WebIndex

A Site Search Tool for the Masses

Copyright© 2020, Erick Engelke

http://erickengelke.com/webindex

 

WebIndex is an easy-to-install and inexpensive Web Search Engine Tool suitable for most sites, from small personal sites to busy corporate sites.

 

Features

 

WebIndex creates fast ranked pages based on user specified search words. 

 

The system can be used for FREE with Ads, or you can pay the license fee and have an Ad-free site.

 

It can inspect and index most unencrypted document types:

·      HTML

·      Word (.docx)

·      Excel (.xlsx)

·      Powerpoint (.pptx)

·      Many PDFs (not all encrypted ones)

 

You can specify one or more sites or subsites and the system will only index documents in sites or subsites you specify.  Also, exclude sites or subdirectories specifically.

 

The server can be any MacOS, Linux or Unix web server with just PHP 7.3 and MySQL or MariaDB.  You will be up and running in minutes.

 

The client is pure HTML5 + JavaScript.

 

The banner picture is customizeable for your site.

 

Sample Search Results

Search results are quickly displayed and prioritized by the context of the search words in the online pages.  Results shown includes Nag text for the unregistered version.

 

Graphical user interface, text, application

Description automatically generated

 

Configuration

Configuration takes only about 10 minutes for a typical Mac, Linux or Unix administrator.

 

1.     You will need Apache, either MySQL or MariaDB and PHP 7.3 with ADO and ZipArchive installed on the server.

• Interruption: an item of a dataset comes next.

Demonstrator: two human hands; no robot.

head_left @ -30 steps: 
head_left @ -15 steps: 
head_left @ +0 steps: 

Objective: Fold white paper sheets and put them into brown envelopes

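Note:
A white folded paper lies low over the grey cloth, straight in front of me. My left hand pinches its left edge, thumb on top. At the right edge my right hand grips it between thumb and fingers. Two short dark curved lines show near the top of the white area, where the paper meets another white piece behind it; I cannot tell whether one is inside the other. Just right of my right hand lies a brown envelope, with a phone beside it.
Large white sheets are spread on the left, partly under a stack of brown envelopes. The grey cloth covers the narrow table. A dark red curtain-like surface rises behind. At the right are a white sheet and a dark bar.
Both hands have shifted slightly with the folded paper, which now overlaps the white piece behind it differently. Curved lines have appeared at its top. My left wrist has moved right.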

2.     Download the latest source files and untar to a fresh directory (eg. /usr/local/webindex) from https://erickengelke.com/webindex.tar

3.     There are two subdirectory levels below the first.  One is web, which will contain the files visible to your users.  The other is server, and you will want to chown 700 that subdirectory so other users cannot see it.  You may move those subdirectories anywhere on your system, or you can leave them where they are.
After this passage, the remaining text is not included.